Either the citizens of Davenport or the City Council can request a referendum to reconsider funding of the Davenport Promise. In either case, it would be brought back before the voters.

51. Davenport Promise has changed since it was originally proposed. Exactly what changes have been made? By whom?
The Task Force’s work is best summarized in their final report, available on the City’s website. The final report details the evolution of the Promise concept and the Task Force’s work on the program since April. The largest change since the Exploratory Committee’s work in 2007 follows from the independent analysis by the Upjohn Institute commissioned by the Task Force.
The Upjohn analysis provides specific growth (9,356 people, 1,539 students) or decline (3,933 people, 600 students) estimates and projects a greatly reduced need for reallocating local option sales tax (15% to start, growing to 25.6% in ten years).

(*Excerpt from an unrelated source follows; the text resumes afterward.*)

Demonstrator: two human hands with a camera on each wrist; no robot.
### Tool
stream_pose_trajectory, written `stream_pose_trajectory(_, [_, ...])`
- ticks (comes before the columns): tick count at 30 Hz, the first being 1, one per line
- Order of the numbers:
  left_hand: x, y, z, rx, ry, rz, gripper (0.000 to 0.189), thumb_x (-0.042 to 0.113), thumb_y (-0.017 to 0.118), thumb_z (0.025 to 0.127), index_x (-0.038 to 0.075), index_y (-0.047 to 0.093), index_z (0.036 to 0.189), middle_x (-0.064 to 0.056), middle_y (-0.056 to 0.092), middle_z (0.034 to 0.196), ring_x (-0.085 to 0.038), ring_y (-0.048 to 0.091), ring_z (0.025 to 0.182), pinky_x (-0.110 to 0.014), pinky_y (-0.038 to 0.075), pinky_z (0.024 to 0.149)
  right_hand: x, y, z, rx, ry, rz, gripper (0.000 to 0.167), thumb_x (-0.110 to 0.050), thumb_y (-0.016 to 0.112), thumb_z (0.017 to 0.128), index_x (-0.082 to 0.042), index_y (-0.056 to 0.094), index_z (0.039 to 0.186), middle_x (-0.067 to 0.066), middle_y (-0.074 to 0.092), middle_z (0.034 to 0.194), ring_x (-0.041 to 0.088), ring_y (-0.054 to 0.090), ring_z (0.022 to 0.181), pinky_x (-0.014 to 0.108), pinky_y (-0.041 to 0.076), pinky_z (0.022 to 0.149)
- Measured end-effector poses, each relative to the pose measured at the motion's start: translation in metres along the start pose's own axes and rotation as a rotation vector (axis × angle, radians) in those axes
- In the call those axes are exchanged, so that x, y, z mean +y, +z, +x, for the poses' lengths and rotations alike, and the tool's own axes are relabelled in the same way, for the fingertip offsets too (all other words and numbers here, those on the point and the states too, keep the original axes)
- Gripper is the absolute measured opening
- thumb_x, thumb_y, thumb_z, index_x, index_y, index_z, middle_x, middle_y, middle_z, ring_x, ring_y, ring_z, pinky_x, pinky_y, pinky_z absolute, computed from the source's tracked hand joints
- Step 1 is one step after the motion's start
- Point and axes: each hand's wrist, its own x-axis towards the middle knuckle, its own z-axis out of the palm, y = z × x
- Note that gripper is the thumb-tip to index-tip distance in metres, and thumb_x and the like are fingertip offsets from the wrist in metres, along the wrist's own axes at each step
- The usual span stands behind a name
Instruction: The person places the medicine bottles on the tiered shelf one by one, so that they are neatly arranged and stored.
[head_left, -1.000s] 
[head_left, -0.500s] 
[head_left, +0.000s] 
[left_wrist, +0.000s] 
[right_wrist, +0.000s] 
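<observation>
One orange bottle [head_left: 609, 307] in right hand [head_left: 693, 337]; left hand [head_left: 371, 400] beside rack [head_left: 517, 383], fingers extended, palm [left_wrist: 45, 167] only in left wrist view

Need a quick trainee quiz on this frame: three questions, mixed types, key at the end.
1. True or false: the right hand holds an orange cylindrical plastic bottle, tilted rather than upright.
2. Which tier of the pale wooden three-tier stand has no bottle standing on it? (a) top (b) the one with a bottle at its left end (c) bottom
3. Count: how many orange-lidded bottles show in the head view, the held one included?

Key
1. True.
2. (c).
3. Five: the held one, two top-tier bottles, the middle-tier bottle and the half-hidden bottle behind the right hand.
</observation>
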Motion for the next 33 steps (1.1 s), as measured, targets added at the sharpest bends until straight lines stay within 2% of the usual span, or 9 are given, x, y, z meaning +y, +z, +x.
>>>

Davenport Promise Questions & Answers
November 13, 2008

52. If this surtax can be diverted without harm to city projects and the hiring of needed police and firefighters, why was it being collected in the first place?
The local option sales tax was initiated in 1988 by the citizens of Davenport at a referendum, in an era of declining population and property values, as a supplemental source of funds for capital projects. While any city as old as Davenport will always have infrastructure to repair, things have changed since 1988.

Today, the City’s facilities, equipment and fleet are in good to excellent condition. Police, public works, parks, library and (most of) fire personnel all work in excellent facilities, with good to excellent equipment. The venerable Central Fire Station is the one significant operational building of the City that requires revitalization, and this will be attended to following appropriate study, now underway. Overall street condition is steadily, methodically, getting better, based on a comprehensive street improvement program that totals $103 million in our six year program. Recognizing no street network of 550 centerline miles in a Midwest city with tough winters will ever be perfect, the City is making progress (as evidenced by all the road work now underway). Sewer improvements are also progressing, with $64 million of sewer work in our capital program. The local option sales tax remains an important component in funding capital projects, and no one is suggesting the City stops or slows down in maintaining and improving our basic community infrastructure. The question is, can the citizens of Davenport achieve a better return on their investment with the local option sales tax?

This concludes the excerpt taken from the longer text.